Business leaders should be seizing opportunities to secure their futures and safeguard their brand by adopting progressive human rights policies.
The call comes as the Equality and Human Rights Commission launches a simple five-step guide to help UK board directors show leadership in ensuring their businesses fulfill their responsibility to respect human rights.
Reputational harm, operational delays and an inability to recruit the top talent are just some of the risks to businesses failing to respect people’s human rights.
Whereas companies that operate with a culture of respect for human rights become businesses that people want to invest in and work for as well. And they will see their brand value increase.
Business and human rights: A five step guide for company boards will help directors create the right culture and understand what they need to do to know and show their company respects human rights in practice.
In producing the guide the Commission drew upon the experience of an Expert Advisory Group, made up of business leaders and corporate governance experts.
The guide has been written in partnership with Shift and it follows the publication of the government’s updated National Action Plan for implementing the UN Guiding Principles on Business and Human Rights yesterday.
Mike Ashley, Chair of Audit Committee at Barclays PLC and member of our Expert Advisory Group, said: “If corporates are to thrive they must recognize their vital role in improving the human condition of which human rights are a fundamental component.

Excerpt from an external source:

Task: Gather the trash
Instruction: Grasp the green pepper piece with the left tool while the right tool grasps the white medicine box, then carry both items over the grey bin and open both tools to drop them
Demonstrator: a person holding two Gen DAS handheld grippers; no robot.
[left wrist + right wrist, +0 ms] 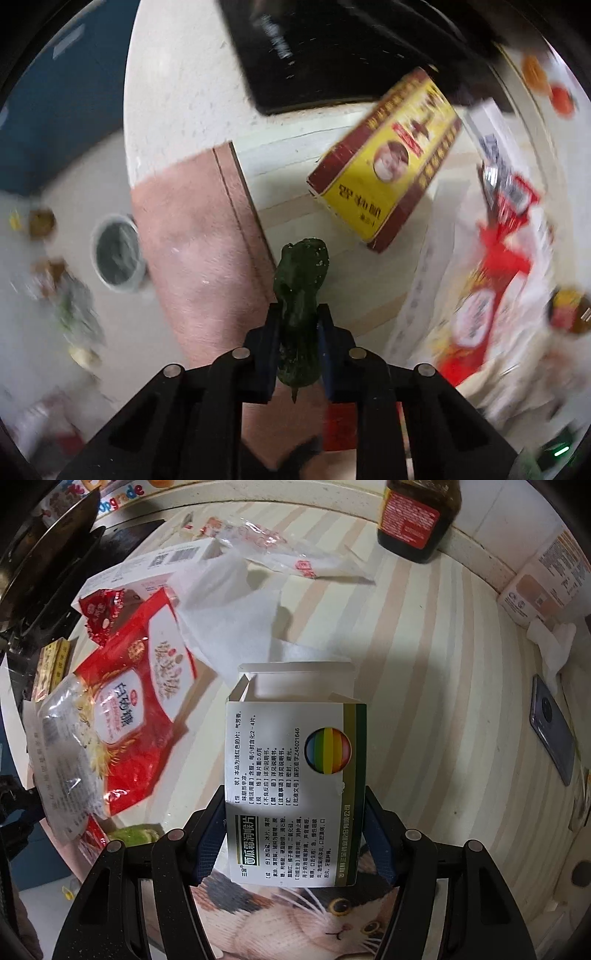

This short guide is essential reading in thinking how they should go about it and reporting on the outcomes.”
Caroline Waters, Deputy Chair of the Equality and Human Rights Commission, said: “Human rights make business sense. Companies that make human rights a cornerstone of their operations thrive – with their reputation enhanced. This short guide will empower boards to ask the right questions of their executive teams, and to champion human rights from the top-down. Rather than treating human rights as an issue of compliance, boards can ensure that UK businesses lead the world in integrating human rights with business.”
Professor John Ruggie, Chair of Shift and the author of the UN Guiding Principles on Business Rights, said: “Five years after the adoption of the global standard on human rights — the UN Guiding Principles — it is increasingly evident that the strongest, most sustainable companies demonstrate a tone from the top that states clearly, ‘human rights are a core matter for this company. I am very pleased to see this guidance being issued for UK Boards and urge company leaders in all countries to act upon its concise, need-to-know guidance.”